■ **What to produce**
Exactly as written, copy the lines of the data below from the first through the one containing "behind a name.".
[[ Supplied records open ]]
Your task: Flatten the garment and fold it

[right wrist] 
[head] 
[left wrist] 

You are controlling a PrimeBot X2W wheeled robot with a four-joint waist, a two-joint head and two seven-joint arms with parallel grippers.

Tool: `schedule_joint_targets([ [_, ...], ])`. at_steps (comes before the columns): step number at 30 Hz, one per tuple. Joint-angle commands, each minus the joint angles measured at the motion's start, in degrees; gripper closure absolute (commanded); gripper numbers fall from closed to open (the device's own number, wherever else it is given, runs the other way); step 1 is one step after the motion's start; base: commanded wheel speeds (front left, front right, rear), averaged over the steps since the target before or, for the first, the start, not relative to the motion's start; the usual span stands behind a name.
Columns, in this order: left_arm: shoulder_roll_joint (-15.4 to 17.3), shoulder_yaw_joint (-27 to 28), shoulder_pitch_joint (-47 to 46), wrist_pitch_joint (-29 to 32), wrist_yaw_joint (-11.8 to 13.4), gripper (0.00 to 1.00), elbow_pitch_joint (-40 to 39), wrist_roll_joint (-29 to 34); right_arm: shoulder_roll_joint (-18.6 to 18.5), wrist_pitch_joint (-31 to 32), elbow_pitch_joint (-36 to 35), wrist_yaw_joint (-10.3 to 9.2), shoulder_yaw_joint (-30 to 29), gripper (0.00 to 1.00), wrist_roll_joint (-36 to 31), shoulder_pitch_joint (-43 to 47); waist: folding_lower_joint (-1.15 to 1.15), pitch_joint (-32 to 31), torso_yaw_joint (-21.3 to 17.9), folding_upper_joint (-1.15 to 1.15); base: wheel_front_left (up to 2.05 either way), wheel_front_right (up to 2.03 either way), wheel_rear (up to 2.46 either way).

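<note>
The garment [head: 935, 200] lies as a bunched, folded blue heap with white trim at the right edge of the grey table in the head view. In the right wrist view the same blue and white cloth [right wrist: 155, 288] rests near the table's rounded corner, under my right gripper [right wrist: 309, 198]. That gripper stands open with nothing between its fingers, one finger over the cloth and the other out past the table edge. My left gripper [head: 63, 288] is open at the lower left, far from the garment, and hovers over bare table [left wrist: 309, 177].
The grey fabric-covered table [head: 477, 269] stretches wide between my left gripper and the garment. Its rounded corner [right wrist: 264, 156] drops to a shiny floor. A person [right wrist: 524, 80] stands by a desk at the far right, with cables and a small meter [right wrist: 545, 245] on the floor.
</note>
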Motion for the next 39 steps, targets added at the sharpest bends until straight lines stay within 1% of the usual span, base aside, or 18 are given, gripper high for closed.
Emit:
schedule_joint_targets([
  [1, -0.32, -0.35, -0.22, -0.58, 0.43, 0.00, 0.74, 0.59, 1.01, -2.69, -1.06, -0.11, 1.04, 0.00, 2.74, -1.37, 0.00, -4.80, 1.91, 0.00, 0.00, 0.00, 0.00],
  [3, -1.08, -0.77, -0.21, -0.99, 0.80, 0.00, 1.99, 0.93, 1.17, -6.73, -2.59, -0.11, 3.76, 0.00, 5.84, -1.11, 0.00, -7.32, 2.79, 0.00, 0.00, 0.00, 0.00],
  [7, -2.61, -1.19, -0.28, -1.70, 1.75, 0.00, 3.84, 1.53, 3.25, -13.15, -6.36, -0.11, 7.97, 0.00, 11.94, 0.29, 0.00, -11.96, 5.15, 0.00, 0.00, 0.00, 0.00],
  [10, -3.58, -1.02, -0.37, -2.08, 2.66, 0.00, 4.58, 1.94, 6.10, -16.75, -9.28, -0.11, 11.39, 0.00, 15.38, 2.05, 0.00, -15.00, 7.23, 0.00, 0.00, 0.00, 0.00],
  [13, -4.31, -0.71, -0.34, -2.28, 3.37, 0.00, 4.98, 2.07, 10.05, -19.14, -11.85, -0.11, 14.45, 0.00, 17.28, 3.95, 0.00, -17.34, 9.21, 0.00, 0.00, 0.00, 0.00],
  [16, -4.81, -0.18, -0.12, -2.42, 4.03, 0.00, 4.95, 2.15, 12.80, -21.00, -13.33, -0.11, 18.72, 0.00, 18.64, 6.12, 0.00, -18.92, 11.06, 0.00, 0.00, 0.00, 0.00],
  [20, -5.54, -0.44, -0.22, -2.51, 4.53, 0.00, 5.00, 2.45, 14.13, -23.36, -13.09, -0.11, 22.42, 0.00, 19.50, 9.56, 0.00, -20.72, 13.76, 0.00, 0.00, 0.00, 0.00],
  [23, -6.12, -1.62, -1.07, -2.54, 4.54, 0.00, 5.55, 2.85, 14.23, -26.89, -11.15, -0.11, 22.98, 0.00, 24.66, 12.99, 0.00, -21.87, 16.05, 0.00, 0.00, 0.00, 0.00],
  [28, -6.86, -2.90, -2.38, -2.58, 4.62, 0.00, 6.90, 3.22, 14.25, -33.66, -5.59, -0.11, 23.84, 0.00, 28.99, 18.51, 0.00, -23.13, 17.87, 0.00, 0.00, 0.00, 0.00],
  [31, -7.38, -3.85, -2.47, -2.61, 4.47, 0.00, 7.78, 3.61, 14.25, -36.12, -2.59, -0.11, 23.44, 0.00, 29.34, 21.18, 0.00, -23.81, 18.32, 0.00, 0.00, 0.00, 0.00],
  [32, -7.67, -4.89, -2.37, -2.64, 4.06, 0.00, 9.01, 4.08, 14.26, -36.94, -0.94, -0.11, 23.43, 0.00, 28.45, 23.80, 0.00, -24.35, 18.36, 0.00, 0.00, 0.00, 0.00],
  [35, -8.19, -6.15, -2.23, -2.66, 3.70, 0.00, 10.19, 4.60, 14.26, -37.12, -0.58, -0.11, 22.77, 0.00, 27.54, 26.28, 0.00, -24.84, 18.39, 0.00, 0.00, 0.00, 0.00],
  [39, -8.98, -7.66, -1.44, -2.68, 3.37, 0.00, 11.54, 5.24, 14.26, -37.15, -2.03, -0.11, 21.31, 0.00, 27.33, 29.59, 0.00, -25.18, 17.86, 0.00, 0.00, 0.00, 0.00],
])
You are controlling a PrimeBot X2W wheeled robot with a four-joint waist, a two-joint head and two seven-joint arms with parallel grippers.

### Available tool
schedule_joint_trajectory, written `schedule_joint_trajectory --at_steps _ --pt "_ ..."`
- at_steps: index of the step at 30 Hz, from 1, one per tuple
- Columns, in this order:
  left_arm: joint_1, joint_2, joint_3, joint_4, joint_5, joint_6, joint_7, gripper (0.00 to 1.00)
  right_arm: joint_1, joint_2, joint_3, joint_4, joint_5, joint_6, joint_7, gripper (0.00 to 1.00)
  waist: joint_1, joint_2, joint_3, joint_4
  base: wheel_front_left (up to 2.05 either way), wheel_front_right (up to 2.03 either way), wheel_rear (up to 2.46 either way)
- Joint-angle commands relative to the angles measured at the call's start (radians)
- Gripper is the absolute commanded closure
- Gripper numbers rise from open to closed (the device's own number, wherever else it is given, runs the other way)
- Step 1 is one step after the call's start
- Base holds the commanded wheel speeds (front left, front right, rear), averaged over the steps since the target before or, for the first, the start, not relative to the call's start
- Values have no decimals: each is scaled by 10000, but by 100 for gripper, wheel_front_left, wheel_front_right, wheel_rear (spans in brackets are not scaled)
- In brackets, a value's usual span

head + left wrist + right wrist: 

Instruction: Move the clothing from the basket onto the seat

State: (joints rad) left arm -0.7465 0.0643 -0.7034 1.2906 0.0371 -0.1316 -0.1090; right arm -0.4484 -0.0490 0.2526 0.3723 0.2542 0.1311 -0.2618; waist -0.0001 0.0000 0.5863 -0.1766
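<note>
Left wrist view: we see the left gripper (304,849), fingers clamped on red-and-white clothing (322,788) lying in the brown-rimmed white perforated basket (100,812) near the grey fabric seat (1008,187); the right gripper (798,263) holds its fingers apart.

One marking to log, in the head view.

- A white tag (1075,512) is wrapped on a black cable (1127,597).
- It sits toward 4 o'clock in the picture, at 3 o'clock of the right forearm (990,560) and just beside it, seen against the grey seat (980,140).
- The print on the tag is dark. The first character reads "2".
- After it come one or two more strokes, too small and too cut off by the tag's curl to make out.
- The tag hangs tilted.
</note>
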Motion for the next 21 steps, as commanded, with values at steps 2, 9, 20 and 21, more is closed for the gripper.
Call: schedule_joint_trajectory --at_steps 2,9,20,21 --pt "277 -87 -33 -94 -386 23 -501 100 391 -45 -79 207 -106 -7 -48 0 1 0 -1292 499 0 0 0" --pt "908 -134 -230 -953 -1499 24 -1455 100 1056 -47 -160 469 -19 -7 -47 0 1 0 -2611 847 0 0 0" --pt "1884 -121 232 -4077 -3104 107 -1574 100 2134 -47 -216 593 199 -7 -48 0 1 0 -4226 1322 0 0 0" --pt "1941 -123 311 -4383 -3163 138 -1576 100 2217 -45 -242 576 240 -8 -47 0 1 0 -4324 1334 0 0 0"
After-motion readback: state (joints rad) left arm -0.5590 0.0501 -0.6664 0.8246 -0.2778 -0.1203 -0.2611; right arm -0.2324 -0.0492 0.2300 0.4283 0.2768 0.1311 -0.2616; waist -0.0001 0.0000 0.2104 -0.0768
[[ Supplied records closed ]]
■ **Answer section**
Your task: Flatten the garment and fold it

[right wrist] 
[head] 
[left wrist] 

You are controlling a PrimeBot X2W wheeled robot with a four-joint waist, a two-joint head and two seven-joint arms with parallel grippers.

Tool: `schedule_joint_targets([ [_, ...], ])`. at_steps (comes before the columns): step number at 30 Hz, one per tuple. Joint-angle commands, each minus the joint angles measured at the motion's start, in degrees; gripper closure absolute (commanded); gripper numbers fall from closed to open (the device's own number, wherever else it is given, runs the other way); step 1 is one step after the motion's start; base: commanded wheel speeds (front left, front right, rear), averaged over the steps since the target before or, for the first, the start, not relative to the motion's start; the usual span stands behind a name.

The answer given above is the complete response.